Нарциссу, человеку мысли, поначалу приходилось труднее всего. Он все переводил в сферу духовности, даже любовь; ему не дано было бездумно отдаваться привязанности. В этой дружбе ему выпала роль духовного руководителя, и долгое время он один сознавал неотвратимость, меру и смысл этой дружбы. Долгое время он один переживал всю глубину чувства, понимая, что друг только тогда будет по-настоящему принадлежать ему, когда он подведет его к пониманию. Златоуст отдавался новой жизни искренне и пылко, легко и безотчетно; Нарцисс принимал высокое предназначение осознанно и ответственно.

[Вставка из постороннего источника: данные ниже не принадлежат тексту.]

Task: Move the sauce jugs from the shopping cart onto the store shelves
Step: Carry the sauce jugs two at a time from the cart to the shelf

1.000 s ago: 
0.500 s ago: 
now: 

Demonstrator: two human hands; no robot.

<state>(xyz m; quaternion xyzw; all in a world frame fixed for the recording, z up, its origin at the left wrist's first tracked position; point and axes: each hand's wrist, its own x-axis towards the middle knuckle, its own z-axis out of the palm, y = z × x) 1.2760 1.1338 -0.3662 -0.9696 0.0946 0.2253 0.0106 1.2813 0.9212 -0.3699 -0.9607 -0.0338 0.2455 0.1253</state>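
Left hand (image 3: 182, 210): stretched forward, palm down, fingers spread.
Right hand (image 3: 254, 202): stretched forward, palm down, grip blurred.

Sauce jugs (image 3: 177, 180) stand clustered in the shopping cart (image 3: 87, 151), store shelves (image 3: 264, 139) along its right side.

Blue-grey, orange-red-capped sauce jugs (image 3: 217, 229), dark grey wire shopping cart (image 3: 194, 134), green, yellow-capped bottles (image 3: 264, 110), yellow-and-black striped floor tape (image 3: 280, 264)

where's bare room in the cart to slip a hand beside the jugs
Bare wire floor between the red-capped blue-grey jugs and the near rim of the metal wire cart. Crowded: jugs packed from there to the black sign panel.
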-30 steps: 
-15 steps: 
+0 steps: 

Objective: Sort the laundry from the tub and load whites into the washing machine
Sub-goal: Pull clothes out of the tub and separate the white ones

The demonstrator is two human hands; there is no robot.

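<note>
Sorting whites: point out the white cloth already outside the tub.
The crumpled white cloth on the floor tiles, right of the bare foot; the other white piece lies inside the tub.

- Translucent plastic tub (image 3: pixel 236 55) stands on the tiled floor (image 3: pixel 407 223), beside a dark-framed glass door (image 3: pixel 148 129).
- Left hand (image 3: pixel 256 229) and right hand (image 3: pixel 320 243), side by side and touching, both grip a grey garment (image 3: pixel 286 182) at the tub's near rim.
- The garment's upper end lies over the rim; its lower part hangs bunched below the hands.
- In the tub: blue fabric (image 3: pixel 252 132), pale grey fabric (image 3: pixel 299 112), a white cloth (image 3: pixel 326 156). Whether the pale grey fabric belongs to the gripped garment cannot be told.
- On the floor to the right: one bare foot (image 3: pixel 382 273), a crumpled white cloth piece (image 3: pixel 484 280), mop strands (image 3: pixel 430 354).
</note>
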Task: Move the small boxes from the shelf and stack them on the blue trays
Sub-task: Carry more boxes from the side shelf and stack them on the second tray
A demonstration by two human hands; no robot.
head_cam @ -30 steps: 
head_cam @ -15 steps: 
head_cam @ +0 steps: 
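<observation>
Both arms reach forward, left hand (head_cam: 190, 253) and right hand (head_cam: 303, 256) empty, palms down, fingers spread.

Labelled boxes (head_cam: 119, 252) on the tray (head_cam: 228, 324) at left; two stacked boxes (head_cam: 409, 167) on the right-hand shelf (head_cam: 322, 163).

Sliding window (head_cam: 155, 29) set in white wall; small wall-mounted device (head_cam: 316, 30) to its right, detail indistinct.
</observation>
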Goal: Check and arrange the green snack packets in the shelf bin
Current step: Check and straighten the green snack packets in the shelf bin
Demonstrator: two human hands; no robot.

Для Златоуста сначала это было избавлением и исцелением. В его юной душе вид и поцелуй красивой девушки только что властно пробудили желание любви и сразу же безнадежно отпугнули его. Ибо в глубине души он чувствовал, что все его прежние мечты, все, во что он верил, к чему, как ему казалось, был предназначен и призван, этим поцелуем в окне, взглядом этих темных глаз в корне своем подверглись опасности. Приуготовленный отцом к монашеской жизни, всем сердцем приняв это предназначение, с юношеским пылом обратившись к благочестивому, аскетически-подвижническому идеалу, он при первой же беглой встрече, при первых зовах жизни к его чувствам, при первом приветливом женском слове неотвратимо ощутил, что именно здесь таится его враг и демон, что опасность для него заключена в женщине. И вот теперь судьба посылала ему спасение, теперь, в самый трудный час, его осенила эта дружба, предлагая его душевным устремлениям цветущий сад, а благоговению – новый алтарь. Здесь ему позволено любить, позволено без греха отдавать себя, дарить свою любовь достойному восхищения, превосходящему его летами и умом другу, превращая опасное чувственное пламя в жертвенный огонь, одухотворяя его.